• **Problem statement**:
Below are the entries. Print only the lines starting at the one with "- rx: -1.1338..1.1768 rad" and ending at the one with "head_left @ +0", exactly, with no pictures.

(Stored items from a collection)
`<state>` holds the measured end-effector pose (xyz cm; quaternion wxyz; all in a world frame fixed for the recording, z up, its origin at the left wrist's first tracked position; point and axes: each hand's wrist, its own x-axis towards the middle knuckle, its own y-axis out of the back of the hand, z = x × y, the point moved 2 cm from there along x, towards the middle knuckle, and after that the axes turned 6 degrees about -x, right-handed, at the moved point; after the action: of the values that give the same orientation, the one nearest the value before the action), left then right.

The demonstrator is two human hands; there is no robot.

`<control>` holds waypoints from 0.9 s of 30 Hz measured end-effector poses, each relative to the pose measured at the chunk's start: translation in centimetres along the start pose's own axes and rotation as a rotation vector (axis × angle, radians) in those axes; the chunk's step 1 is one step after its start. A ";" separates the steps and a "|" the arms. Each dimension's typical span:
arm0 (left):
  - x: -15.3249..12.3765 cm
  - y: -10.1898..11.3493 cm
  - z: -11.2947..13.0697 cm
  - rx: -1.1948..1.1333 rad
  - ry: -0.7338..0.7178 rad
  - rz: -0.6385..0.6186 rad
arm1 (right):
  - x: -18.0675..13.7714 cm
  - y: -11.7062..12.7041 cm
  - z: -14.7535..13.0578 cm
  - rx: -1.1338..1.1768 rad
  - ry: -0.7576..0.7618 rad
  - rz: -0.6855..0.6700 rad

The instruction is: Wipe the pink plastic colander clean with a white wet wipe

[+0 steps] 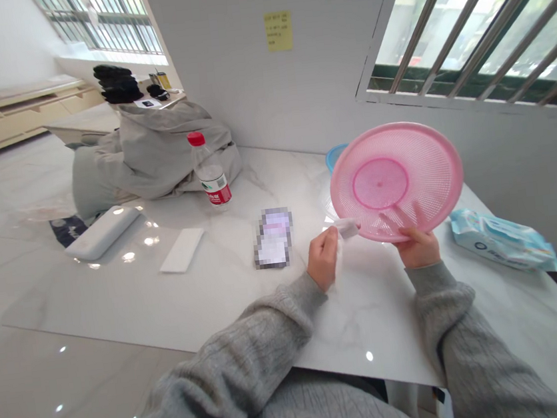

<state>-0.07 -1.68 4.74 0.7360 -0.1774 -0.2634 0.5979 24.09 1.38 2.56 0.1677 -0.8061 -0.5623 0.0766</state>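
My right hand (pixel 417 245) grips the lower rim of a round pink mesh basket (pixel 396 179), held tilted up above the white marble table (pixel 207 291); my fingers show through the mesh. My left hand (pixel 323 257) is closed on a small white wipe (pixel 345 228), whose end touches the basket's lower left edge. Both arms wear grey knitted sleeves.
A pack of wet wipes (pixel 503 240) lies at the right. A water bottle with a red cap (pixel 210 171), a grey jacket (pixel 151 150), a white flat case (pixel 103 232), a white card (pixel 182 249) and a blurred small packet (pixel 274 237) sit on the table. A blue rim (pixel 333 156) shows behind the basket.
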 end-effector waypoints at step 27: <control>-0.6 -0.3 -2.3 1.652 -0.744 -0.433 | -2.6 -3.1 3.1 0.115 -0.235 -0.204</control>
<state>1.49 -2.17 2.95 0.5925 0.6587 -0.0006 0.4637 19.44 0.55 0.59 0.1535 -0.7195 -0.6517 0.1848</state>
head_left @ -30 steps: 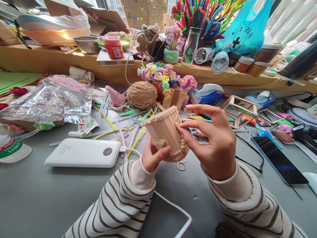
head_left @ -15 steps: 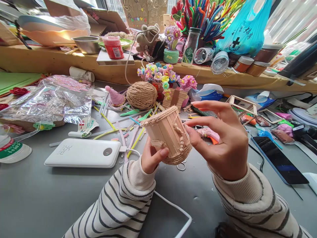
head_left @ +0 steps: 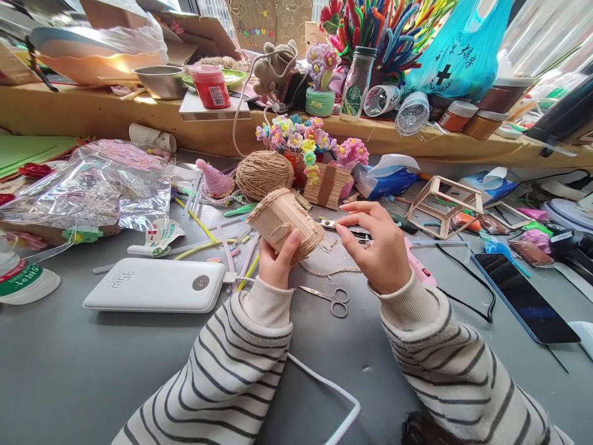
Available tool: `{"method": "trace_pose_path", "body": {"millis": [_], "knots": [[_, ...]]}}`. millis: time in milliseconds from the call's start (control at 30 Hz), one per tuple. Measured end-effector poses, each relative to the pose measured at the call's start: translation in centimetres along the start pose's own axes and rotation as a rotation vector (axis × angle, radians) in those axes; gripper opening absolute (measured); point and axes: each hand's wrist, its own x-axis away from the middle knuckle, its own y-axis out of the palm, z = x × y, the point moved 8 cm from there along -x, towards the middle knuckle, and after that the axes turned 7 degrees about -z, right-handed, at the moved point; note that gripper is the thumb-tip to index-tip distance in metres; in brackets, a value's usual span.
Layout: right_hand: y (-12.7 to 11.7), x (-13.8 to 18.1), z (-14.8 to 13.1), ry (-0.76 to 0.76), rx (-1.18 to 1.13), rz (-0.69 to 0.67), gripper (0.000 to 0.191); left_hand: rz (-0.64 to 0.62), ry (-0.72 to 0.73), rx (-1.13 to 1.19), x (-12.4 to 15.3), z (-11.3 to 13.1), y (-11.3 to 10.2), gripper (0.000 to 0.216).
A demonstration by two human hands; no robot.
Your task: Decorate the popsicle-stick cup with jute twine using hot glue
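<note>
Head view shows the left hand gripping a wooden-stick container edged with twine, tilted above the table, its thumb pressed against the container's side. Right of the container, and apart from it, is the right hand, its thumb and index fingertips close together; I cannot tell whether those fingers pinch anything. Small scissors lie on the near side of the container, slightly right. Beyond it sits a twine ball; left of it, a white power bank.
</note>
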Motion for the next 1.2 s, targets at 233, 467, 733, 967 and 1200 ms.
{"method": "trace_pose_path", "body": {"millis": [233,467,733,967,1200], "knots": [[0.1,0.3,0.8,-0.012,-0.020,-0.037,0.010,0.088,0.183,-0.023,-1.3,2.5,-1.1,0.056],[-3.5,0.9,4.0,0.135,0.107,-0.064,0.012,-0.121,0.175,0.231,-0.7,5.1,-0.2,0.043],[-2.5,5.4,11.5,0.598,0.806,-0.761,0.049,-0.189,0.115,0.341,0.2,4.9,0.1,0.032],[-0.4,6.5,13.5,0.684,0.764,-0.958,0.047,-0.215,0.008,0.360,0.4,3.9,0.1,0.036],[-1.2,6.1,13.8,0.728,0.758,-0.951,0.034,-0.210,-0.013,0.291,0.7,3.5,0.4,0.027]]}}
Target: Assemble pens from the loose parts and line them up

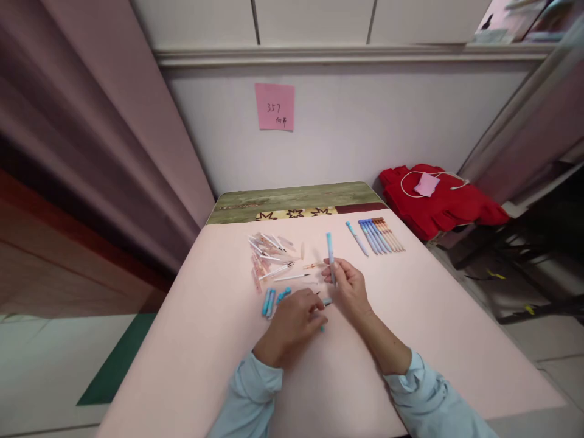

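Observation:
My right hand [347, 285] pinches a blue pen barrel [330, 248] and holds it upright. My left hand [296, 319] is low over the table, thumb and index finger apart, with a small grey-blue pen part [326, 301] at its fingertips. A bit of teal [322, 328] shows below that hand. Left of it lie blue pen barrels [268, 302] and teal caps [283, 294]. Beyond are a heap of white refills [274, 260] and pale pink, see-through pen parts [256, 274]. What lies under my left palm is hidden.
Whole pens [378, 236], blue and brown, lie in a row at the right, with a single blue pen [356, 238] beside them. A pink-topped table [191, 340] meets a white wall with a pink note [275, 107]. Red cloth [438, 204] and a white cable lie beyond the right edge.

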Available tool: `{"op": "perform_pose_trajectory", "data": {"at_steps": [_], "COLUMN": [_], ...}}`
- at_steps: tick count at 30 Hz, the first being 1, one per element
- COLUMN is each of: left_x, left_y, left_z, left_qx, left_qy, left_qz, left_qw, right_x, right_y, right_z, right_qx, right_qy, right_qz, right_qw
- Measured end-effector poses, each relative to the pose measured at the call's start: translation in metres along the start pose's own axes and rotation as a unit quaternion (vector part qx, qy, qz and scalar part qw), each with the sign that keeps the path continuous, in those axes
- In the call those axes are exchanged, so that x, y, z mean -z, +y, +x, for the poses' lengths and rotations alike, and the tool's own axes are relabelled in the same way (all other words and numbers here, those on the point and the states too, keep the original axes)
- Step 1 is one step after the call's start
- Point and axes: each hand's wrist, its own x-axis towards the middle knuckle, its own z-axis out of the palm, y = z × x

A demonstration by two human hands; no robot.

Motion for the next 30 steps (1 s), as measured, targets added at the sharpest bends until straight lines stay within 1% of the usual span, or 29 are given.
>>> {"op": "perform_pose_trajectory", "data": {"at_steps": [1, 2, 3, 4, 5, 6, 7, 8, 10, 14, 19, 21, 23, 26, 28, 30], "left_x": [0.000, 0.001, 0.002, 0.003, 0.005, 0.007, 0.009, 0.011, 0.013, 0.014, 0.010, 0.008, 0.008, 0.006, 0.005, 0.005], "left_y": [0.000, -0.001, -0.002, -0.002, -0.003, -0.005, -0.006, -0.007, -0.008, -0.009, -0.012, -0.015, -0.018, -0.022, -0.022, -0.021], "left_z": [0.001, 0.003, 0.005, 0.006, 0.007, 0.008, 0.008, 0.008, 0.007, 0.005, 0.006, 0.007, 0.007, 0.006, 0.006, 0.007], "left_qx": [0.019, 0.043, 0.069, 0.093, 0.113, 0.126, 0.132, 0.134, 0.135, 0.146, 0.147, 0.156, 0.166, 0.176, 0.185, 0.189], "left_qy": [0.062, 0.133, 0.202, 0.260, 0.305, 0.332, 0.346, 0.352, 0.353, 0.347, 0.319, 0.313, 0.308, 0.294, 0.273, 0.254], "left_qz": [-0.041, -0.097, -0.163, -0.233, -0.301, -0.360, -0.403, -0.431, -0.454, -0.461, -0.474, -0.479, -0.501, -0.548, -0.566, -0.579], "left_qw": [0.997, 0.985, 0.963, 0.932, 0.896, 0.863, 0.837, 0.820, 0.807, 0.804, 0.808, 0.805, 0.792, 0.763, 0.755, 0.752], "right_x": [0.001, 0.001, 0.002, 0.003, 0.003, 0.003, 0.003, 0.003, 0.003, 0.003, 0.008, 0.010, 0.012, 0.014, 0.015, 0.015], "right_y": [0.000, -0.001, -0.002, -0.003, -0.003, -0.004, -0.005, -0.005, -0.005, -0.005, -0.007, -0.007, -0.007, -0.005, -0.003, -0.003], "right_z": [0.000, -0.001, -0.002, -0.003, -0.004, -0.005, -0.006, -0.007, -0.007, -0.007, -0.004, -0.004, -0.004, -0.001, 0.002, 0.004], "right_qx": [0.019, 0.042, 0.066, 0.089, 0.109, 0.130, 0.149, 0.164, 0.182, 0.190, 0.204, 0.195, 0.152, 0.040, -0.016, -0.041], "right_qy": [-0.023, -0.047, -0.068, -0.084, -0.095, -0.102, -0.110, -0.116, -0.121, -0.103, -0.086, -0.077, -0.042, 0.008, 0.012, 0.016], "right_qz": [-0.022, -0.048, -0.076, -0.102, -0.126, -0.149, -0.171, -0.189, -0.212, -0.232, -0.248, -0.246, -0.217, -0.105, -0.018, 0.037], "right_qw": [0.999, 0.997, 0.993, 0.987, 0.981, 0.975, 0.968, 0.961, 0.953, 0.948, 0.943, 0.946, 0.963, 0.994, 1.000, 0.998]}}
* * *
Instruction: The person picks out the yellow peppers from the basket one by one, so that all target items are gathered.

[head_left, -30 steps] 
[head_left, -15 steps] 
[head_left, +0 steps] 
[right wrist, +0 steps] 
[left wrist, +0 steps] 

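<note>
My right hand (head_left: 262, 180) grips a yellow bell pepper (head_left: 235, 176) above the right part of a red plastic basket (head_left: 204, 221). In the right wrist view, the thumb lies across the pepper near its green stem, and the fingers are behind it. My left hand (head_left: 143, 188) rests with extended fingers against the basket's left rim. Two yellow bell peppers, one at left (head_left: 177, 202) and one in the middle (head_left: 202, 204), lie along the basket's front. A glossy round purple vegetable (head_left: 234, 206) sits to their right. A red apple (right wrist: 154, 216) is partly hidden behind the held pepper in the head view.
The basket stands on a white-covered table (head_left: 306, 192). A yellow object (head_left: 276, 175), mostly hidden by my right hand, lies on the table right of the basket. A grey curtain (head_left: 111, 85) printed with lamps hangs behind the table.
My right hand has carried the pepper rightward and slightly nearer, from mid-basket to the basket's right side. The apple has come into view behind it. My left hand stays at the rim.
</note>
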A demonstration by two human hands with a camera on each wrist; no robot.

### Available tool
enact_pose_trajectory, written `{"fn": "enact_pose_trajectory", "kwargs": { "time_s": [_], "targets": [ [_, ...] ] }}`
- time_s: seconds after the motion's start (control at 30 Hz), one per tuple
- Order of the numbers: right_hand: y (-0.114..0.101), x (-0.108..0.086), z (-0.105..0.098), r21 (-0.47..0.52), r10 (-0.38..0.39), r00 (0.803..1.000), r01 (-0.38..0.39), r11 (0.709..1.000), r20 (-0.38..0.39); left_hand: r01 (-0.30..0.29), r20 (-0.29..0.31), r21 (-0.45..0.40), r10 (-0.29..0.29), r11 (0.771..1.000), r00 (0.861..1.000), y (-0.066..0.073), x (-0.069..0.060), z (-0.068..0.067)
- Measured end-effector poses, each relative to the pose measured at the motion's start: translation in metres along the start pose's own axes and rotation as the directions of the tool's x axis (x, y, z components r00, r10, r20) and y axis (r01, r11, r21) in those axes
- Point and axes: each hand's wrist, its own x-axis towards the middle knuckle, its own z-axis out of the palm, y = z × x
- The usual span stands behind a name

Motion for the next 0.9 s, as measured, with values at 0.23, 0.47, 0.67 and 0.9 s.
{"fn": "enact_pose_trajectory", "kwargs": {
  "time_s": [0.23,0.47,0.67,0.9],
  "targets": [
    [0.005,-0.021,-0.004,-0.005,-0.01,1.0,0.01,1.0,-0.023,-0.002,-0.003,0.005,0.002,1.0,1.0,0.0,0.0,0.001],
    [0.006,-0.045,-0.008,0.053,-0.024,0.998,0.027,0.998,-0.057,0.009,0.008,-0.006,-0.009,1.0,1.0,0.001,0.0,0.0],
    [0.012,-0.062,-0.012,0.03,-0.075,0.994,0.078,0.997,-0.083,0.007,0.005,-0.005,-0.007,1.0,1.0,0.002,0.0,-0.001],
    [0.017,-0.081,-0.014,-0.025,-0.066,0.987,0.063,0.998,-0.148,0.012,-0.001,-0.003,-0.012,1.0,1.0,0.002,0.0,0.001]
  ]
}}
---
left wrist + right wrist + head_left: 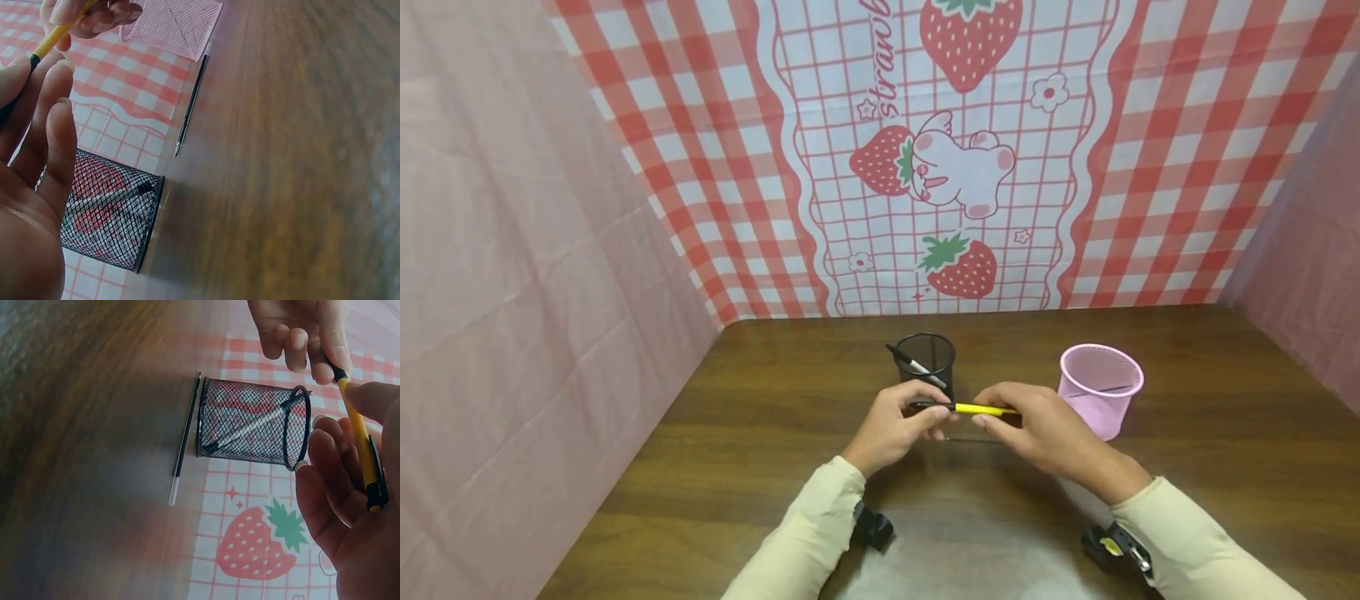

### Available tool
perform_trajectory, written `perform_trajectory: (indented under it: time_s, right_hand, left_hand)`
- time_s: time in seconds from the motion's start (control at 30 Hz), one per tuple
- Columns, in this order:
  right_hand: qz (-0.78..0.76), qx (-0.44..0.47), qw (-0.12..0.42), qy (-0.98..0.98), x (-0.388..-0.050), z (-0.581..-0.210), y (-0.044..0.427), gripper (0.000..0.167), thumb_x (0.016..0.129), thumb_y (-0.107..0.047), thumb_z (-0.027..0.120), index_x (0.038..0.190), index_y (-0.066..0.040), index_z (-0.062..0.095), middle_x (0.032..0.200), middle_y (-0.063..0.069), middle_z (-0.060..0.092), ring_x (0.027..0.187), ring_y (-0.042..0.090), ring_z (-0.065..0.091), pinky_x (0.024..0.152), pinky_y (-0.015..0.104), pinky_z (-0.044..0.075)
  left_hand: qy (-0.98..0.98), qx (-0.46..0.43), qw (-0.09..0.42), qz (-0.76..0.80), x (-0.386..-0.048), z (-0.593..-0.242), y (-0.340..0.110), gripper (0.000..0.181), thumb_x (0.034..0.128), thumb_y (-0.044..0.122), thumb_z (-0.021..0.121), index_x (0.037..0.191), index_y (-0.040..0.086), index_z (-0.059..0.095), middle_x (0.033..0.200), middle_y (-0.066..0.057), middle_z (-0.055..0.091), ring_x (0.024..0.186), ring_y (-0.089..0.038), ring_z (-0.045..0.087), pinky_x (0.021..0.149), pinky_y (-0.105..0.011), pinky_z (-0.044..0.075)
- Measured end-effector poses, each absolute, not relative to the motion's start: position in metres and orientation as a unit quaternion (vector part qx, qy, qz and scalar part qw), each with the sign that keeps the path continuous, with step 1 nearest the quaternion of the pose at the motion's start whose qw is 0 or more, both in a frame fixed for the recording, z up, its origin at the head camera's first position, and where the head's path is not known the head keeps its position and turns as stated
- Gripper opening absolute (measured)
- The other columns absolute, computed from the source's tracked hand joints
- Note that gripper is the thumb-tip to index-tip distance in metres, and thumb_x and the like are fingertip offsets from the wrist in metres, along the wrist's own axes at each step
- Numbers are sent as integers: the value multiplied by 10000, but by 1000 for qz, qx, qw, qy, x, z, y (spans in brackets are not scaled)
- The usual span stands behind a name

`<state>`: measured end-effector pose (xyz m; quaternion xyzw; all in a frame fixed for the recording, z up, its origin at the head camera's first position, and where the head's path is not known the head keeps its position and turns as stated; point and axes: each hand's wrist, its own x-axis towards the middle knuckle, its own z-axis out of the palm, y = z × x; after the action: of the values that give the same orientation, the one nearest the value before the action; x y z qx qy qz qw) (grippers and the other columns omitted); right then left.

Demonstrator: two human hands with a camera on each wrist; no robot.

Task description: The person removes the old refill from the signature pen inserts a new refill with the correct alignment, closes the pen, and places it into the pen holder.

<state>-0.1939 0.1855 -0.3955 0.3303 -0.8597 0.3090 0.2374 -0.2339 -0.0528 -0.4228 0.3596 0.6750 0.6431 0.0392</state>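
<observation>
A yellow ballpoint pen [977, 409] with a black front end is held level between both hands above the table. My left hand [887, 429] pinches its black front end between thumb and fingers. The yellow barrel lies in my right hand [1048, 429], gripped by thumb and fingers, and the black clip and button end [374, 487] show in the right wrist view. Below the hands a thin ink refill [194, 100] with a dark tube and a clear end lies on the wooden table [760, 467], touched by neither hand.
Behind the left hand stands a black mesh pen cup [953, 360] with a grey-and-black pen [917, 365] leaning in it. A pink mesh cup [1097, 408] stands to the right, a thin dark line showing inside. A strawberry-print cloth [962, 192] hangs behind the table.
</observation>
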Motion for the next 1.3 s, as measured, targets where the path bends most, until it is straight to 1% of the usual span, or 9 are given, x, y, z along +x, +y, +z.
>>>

• **Your response**:
  - rx: -1.1338..1.1768 rad
  - ry: -0.7576..0.7618 rad
  - rz: -0.6855..0.6700 rad

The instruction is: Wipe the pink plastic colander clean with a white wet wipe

[+0 steps] 

<state>-0.07 -1.68 4.74 0.7360 -0.1774 -0.2634 0.5979 24.09 1.38 2.56 0.1677 -0.8061 -0.5623 0.0766</state>
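My right hand (pixel 417 245) grips the lower rim of a round pink mesh basket (pixel 396 179), held tilted up above the white marble table (pixel 207 291); my fingers show through the mesh. My left hand (pixel 323 257) is closed on a small white wipe (pixel 345 228), whose end touches the basket's lower left edge. Both arms wear grey knitted sleeves.
A pack of wet wipes (pixel 503 240) lies at the right. A water bottle with a red cap (pixel 210 171), a grey jacket (pixel 151 150), a white flat case (pixel 103 232), a white card (pixel 182 249) and a blurred small packet (pixel 274 237) sit on the table. A blue rim (pixel 333 156) shows behind the basket.
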 end-effector waypoints at step 27: <control>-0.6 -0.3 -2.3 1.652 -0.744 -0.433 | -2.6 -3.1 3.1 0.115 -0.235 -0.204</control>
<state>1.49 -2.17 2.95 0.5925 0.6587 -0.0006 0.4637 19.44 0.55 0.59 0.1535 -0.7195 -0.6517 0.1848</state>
head_left @ -30 steps: 
head_left @ -15 steps: 
head_left @ +0 steps: 

The answer is complete, and the exercise is done.